The entire point is still to protect small states from the laws of a small number of mega states. The states have some independence of one another and the senate is the chamber of Congress meant to represent their interests.

Yeah but that's really stupid

The country is a federation of 50 co-equal semi autonomous states. Don’t like it? LeaveChange it

That is, after all, what the amendment process is for.

And that process goes through the Senate and the states.

That's why this thread is full of fun little extralegal revolutionary fanfic.

"It's difficult, so you shouldn't advocate for it."

That's not an argument.

"It's not going to happen legally because it is asking the very groups it would disenfranchise to authorize it, so here's an unconstitutional fantasy about a President doing it unilaterally" isn't an argument either.

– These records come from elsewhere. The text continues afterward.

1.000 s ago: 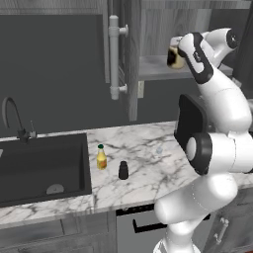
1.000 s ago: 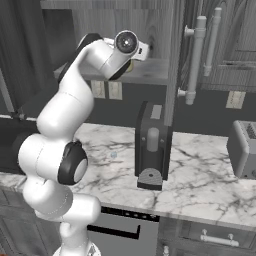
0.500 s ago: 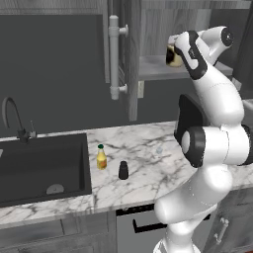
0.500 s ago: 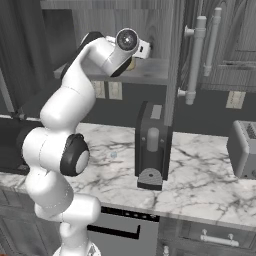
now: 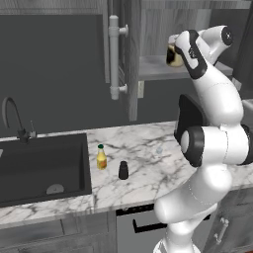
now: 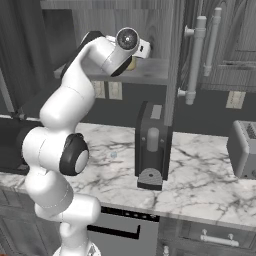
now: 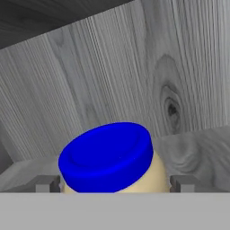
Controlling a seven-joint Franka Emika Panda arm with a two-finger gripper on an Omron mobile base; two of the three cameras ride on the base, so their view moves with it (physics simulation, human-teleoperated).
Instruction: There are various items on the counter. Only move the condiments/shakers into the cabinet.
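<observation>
The claw [image 7: 115, 184] is up inside the open cabinet [image 5: 148, 29], and one jar [image 7: 110, 157] with a blue lid sits between its two fingertips [image 7: 45, 183], on the grey shelf [image 5: 153, 69]. Each tip stands a little clear of the jar's sides, so the claw is spread wide and does not pinch the jar. From the left base camera the jar [image 5: 173, 55] appears as a dark-and-cream shape just in front of the hand. Behind the jar rises the cabinet's wood-grain back wall.

Far below the claw lies the marble counter [image 5: 143, 163]. Two small items stand on it, close together but not touching: one yellow bottle [image 5: 101, 158] with a green cap and one black shaker [image 5: 123, 170]. One dark sink [image 5: 42, 165] lies beside them. One black toaster [image 6: 152, 150] stands below the claw, and one long pale bar handle [image 5: 114, 57] hangs on the cabinet door.
</observation>
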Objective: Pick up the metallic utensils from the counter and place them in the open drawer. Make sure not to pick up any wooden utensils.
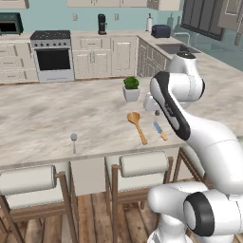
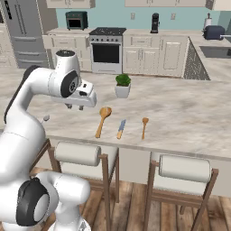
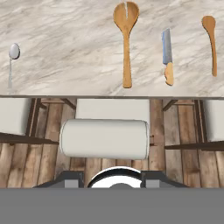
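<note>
On the beige counter [image 1: 42, 118] lie a small grey metal spoon [image 1: 73, 138] [image 2: 46, 118] [image 3: 13, 54] and a knife [image 1: 159, 130] [image 2: 121, 128] [image 3: 167, 54] with a bluish blade and an orange-tan handle. A long wooden spoon [image 1: 136, 124] [image 2: 103, 119] [image 3: 126, 39] lies left of the knife, and a smaller wooden spoon [image 2: 144, 126] [image 3: 211, 39] lies to its right. My gripper [image 1: 155, 110] [image 2: 74, 106] [image 3: 112, 179] hovers above the counter's near edge, between the metal spoon and the wooden spoon. It is open and holds nothing. The open drawer is out of view.
A potted plant [image 1: 131, 89] [image 2: 122, 85] stands on the counter behind the utensils. Bar stools with white padded backs [image 1: 142, 163] [image 2: 79, 154] [image 3: 105, 139] are tucked under the near edge. A stove [image 1: 52, 54] and cabinets line the far wall.
</note>
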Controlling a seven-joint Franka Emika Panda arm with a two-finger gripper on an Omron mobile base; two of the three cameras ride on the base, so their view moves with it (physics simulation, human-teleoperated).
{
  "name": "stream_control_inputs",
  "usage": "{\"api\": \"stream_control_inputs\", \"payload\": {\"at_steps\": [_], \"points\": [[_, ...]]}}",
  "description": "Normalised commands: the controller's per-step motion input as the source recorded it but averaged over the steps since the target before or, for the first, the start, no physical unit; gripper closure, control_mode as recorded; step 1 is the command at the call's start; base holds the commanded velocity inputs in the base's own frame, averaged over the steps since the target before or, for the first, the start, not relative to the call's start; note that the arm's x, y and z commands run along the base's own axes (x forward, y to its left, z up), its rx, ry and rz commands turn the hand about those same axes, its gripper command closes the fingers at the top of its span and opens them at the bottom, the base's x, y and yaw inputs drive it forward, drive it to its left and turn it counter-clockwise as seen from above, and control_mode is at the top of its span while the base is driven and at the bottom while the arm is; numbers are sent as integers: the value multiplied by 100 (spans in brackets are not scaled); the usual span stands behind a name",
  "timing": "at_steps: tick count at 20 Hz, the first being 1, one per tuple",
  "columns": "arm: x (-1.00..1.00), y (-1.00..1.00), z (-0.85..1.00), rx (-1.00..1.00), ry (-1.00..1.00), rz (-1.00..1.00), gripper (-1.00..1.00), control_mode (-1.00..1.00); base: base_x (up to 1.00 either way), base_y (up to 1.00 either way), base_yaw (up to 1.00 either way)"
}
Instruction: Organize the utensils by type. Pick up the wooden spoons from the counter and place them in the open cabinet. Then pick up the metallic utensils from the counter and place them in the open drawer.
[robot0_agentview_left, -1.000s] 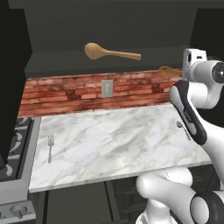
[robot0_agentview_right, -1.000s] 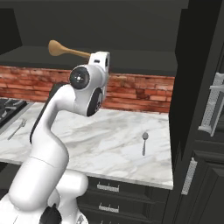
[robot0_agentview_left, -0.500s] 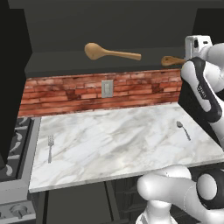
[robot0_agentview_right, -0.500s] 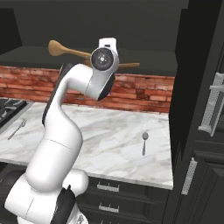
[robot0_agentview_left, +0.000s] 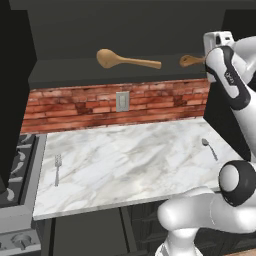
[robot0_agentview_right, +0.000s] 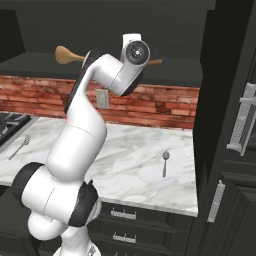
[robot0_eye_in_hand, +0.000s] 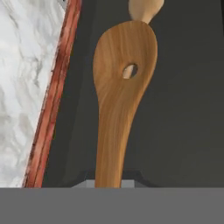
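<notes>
Below me and off to my left sits a dark stove top (robot0_agentview_left: 15, 165), knobs (robot0_agentview_left: 20, 241) along its front. Under my reach runs a red brick wall (robot0_agentview_left: 150, 102) — a grey outlet plate (robot0_agentview_left: 122, 101) set in it. Tall dark cupboard with silver handles (robot0_agentview_right: 245, 120) to my right.

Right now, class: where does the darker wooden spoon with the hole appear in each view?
Left base view: darker wooden spoon at upper right, level with the larger spoon.
Right base view: top centre, poking out right of the arm.
Hand view: centre.
Shared landmark: brick wall.
</notes>
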Motion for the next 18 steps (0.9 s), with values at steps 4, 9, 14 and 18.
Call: {"api": "stream_control_inputs", "payload": {"at_steps": [4,9,14,18], "points": [[46,0,19,0,2,7,100,-100,0,0,0],[45,0,0,0,0,0,100,-100,0,0,0],[42,0,-20,0,0,0,100,-100,0,0,0],[42,2,-16,0,0,0,100,-100,0,0,0]]}}
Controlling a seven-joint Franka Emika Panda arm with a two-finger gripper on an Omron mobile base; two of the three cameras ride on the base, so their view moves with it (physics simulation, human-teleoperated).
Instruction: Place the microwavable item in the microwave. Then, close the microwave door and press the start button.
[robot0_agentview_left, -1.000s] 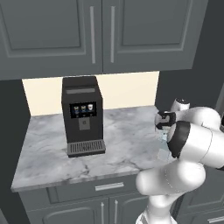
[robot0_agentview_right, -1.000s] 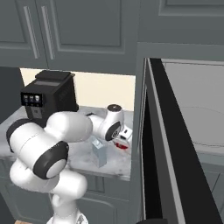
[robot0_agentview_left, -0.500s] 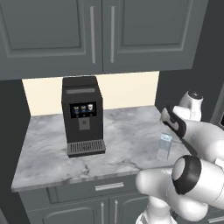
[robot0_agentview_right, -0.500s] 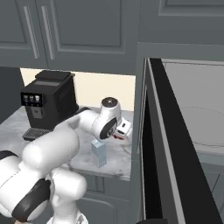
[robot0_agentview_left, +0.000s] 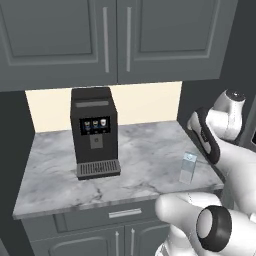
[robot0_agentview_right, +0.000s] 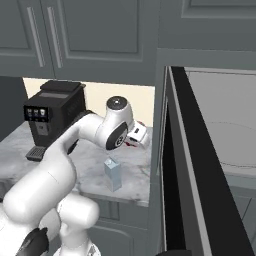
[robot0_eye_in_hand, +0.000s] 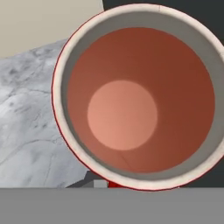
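Note:
The microwavable item (robot0_eye_in_hand: 122, 113), a red cup with a pale rim, looms close in the hand view, seen from above into its open mouth. In the right base view a sliver of its red (robot0_agentview_right: 129, 144) shows under the white hand, where my gripper (robot0_agentview_right: 137, 138) is shut on it, lifted off the counter just left of the microwave door (robot0_agentview_right: 187, 150). That door stands wide open, edge-on toward me. Behind it lies the microwave (robot0_agentview_right: 225, 100) cavity with its glass turntable (robot0_agentview_right: 235, 155). My fingers are hidden behind the cup.
A pale blue-grey carton (robot0_agentview_right: 112, 174) (robot0_agentview_left: 187, 167) stands upright near the marble counter's (robot0_agentview_left: 140, 150) front right corner, below the hand. A black coffee machine (robot0_agentview_left: 95, 132) (robot0_agentview_right: 52, 117) sits at the counter's left. Grey cabinets hang overhead.
The arm has swung its elbow down and to the side, and the hand with the red cup has risen a little beside the open door. The carton stayed put.

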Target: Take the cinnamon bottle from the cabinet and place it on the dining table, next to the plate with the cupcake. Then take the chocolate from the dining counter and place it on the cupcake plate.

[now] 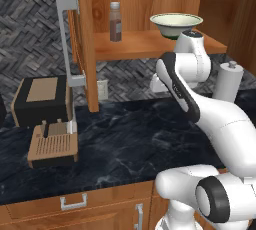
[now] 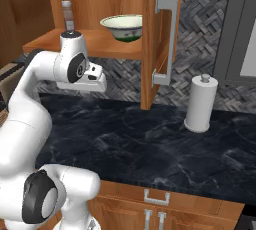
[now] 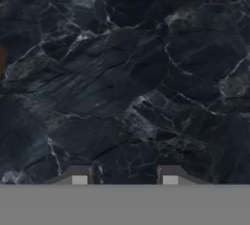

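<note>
Dark marble counter (image 3: 127,92) is seen just beyond the gripper (image 3: 124,176), whose fingertips are spread with nothing between them, aimed downward. Higher up, the cinnamon bottle (image 1: 115,22) is left upright on the open cabinet's shelf (image 1: 145,46), beside a bowl (image 1: 176,25); reaching it is judged the pending step.

Even rendered light, slight blur

Our arm (image 1: 200,104) is bent up and forward, wrist folded downward. Our gripper (image 3: 124,176) points straight down, its two fingertips (image 3: 79,175) set apart with nothing between them.
</note>
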Controlling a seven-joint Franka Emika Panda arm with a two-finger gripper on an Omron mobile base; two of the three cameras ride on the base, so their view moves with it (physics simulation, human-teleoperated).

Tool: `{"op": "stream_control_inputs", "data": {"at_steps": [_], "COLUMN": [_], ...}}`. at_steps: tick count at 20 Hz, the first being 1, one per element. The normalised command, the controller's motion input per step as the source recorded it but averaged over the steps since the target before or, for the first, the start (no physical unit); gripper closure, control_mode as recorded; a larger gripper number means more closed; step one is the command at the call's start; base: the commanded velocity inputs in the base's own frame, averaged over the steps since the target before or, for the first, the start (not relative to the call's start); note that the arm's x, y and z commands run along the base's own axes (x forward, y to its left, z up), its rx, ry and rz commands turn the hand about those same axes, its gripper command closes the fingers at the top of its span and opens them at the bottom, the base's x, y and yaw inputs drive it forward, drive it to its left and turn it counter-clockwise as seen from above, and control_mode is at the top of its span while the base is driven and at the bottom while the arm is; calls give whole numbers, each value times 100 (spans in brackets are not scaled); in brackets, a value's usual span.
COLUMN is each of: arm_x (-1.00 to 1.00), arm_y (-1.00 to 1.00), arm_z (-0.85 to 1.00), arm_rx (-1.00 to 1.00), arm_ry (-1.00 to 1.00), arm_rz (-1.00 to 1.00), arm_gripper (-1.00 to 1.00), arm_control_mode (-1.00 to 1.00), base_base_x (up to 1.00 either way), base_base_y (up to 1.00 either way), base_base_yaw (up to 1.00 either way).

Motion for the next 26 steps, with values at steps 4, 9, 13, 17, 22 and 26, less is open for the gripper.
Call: {"op": "stream_control_inputs", "data": {"at_steps": [4,9,13,17,22,26], "arm_x": [-14,-25,-10,-1,1,2], "arm_y": [3,20,21,20,32,26], "arm_z": [0,11,46,64,63,55], "arm_rx": [-1,-19,-2,2,6,4], "arm_ry": [-4,-40,-37,-24,-11,-12], "arm_rz": [2,15,13,8,3,3], "arm_gripper": [-100,-100,-100,-100,-100,-100], "arm_control_mode": [-100,-100,-100,-100,-100,-100], "base_base_x": [0,0,0,0,0,0], "base_base_y": [0,0,0,0,0,0], "base_base_yaw": [0,0,0,0,0,0]}}
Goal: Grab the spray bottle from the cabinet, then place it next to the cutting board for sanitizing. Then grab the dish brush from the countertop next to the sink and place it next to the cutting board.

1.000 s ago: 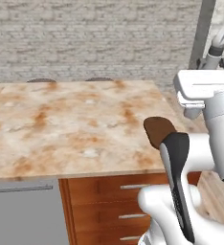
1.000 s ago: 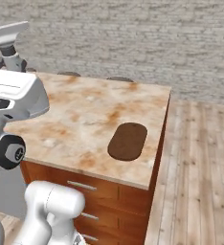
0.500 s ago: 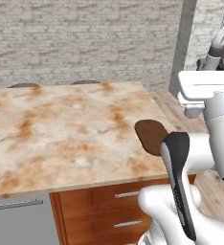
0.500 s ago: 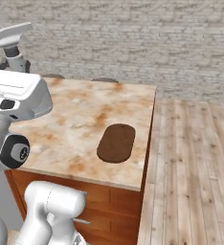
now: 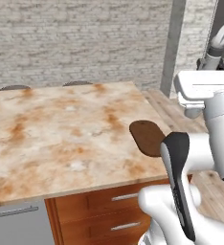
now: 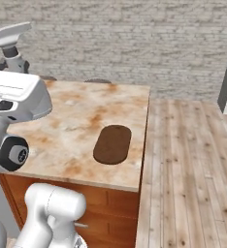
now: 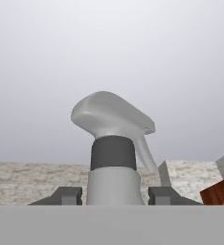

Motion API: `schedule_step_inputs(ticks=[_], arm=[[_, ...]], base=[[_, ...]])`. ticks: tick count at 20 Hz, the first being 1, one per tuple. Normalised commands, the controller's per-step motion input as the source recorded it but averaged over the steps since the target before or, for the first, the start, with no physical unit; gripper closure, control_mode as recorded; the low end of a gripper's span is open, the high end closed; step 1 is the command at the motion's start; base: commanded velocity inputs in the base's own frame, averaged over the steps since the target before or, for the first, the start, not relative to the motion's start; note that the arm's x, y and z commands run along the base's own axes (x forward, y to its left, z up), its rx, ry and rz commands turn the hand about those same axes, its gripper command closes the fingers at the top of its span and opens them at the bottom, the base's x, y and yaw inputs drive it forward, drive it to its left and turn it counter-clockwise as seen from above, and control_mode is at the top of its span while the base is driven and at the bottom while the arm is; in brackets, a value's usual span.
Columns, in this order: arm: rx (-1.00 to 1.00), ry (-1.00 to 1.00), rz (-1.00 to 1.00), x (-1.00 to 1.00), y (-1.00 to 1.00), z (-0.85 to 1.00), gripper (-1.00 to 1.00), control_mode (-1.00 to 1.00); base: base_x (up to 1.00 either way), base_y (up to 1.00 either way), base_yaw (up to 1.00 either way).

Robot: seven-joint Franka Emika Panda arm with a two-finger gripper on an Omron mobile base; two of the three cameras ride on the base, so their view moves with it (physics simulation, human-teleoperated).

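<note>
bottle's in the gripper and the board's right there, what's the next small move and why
Probably lower the arm toward the bare countertop beside the cutting board. The gripper is shut on the spray bottle, held high above the arm, while the board lies flat near the counter's corner with free space alongside.

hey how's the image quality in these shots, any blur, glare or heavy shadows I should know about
Left base view: sharp, flat even light, no glare on the countertop; the arm hides part of the cutting board. Right base view: equally crisp, the board casts almost no shadow. Hand view: the spray bottle between the gripper fingers is sharp, softly shaded, against a featureless pale grey backdrop.
</note>
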Motion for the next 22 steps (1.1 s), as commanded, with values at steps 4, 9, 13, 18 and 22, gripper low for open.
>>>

Maybe I missed it, but has anyone in this thread said a President could or should do so unilaterally?

(That said, it would probably be good for the country in the long term if a President did so, especially if it was followed up by abolishing their own office...)

If a president could abolish a legislature that is a dictatorship.

See Venezuela

Nah, there'd still be a legislature: the House. It's obviously extra-Constitutional, but that's not the argument. A few decades later, it would be viewed as a positive and democracy-advancing step (especially if the Presidency were abolished in the same go).

Of course, that really is fantasy, but it seems that no one before Ray even suggested it on this thread.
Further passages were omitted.